A new construction of a rhomboid type powder mixer

Abstract

The application relates to a novel rhombus-shaped powder mixer, which comprises a rhombus-shaped mixing cylinder and symmetrically arranged supporting side plates, the top of the supporting side plates is horizontally penetrated by a rotating rod, the rotating rod is rotationally connected with the supporting side plates, the rotating rod is fixedly connected with the rhombus-shaped mixing cylinder, one end of the rotating rod is fixedly connected with a driving mechanism, and the driving mechanism drives the rhombus-shaped mixing cylinder to rotate around the extension direction of the rotating rod; the rhombus-shaped mixing cylinder comprises symmetrically arranged upper and lower V-shaped mixing cylinders, the top of the upper V-shaped mixing cylinder is fixedly provided with an inlet, and the bottom of the lower V-shaped mixing cylinder is fixedly provided with a discharge outlet; the upper and lower V-shaped mixing cylinders, left and right supporting arms are all sealingly fixed through flanges, and the outer sides of the left and right supporting arms are fixedly connected with the rotating rod.
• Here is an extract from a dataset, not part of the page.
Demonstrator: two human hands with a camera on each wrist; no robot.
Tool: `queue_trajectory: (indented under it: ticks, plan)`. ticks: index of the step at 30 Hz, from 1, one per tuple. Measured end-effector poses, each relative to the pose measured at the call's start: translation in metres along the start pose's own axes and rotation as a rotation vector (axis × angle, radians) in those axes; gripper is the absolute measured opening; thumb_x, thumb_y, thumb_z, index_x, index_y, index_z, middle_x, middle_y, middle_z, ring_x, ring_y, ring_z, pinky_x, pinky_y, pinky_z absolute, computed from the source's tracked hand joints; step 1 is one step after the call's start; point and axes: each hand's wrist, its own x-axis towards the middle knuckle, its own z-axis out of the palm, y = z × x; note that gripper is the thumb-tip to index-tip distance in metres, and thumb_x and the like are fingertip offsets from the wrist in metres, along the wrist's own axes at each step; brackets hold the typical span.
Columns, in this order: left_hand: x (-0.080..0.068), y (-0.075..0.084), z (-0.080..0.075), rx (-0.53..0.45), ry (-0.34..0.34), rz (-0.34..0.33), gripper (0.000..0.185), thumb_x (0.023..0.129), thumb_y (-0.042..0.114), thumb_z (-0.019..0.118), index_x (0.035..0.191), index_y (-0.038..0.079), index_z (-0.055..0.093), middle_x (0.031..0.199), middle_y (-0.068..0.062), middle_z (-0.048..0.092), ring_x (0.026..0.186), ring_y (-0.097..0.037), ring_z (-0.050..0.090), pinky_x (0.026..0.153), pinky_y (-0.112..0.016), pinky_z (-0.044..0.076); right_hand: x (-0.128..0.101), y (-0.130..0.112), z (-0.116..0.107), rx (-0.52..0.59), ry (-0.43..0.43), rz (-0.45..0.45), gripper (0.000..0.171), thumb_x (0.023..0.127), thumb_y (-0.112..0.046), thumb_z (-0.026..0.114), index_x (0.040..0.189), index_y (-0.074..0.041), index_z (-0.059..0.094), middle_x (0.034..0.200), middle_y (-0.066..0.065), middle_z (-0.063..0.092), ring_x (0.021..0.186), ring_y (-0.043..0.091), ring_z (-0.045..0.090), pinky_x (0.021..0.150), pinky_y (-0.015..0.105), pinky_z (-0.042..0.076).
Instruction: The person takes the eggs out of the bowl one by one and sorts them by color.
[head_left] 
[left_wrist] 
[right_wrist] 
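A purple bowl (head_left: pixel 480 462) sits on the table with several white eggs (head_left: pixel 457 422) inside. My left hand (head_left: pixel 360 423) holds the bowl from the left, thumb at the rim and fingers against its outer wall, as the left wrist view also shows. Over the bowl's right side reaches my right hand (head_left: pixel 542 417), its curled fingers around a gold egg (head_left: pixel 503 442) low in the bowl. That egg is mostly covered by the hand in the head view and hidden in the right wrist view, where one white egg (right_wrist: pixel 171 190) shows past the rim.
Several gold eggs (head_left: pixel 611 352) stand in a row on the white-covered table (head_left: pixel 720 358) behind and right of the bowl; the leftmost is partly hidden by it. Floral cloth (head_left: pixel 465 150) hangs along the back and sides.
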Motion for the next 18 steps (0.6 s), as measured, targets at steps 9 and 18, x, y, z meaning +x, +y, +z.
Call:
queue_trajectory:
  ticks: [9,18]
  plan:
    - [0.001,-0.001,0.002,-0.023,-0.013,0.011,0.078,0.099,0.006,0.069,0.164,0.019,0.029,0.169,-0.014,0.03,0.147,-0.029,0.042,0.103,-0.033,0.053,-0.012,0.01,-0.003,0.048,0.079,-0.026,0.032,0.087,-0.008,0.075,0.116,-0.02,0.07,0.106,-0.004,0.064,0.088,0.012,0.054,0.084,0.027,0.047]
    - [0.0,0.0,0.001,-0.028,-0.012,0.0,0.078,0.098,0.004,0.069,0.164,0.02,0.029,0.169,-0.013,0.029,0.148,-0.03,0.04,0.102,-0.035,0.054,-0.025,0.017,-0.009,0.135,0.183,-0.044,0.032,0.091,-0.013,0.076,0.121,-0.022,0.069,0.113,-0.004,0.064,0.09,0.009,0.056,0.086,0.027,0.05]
The application shortens the mixing period and improves the production efficiency of products without reducing the mixing quality.

Description

Technical Field

[0001] This application relates to the technical field of powder mixers, and in particular to a novel diamond-shaped powder mixer. Background Technology

[0002] A V-type powder mixer is a device that mixes dry powders through the rotation of a V-shaped cylinder. It is widely used in the pharmaceutical, food, and chemical industries, and is suitable for the uniform mixing of free-flowing powders or granular materials. Its basic working principle is that the rotation of the cylinder causes the material to tumble continuously, resulting in diffusion mixing between different components. Currently, technological improvements to V-type powder mixers mainly focus on increasing loading capacity and improving mixing uniformity, while research on the low cross-mixing efficiency of materials is relatively insufficient. In existing V-type powder mixers, the material inside must undergo a complete 360° rotation to achieve one effective mixing cycle. This structural design means that the material can only undergo one substantial mixing action per rotation, shortening the effective mixing stroke and limiting mixing efficiency. Utility Model Content

[0003] In order to improve mixing efficiency, shorten mixing cycle and increase product production efficiency without reducing mixing quality, this application provides a novel diamond-shaped powder mixer.

[0004] The above-mentioned inventive objective of this application is achieved through the following technical solutions:

[0005] A novel diamond-shaped powder mixer includes a diamond-shaped mixing cylinder and symmetrically arranged support side plates. A rotating rod is horizontally inserted through the top of the support side plates. The rotating rod is rotatably connected to the support side plates and fixedly connected to the diamond-shaped mixing cylinder. A driving mechanism is fixedly connected to one end of the rotating rod, and the driving mechanism drives the diamond-shaped mixing cylinder to rotate around the extension direction of the rotating rod.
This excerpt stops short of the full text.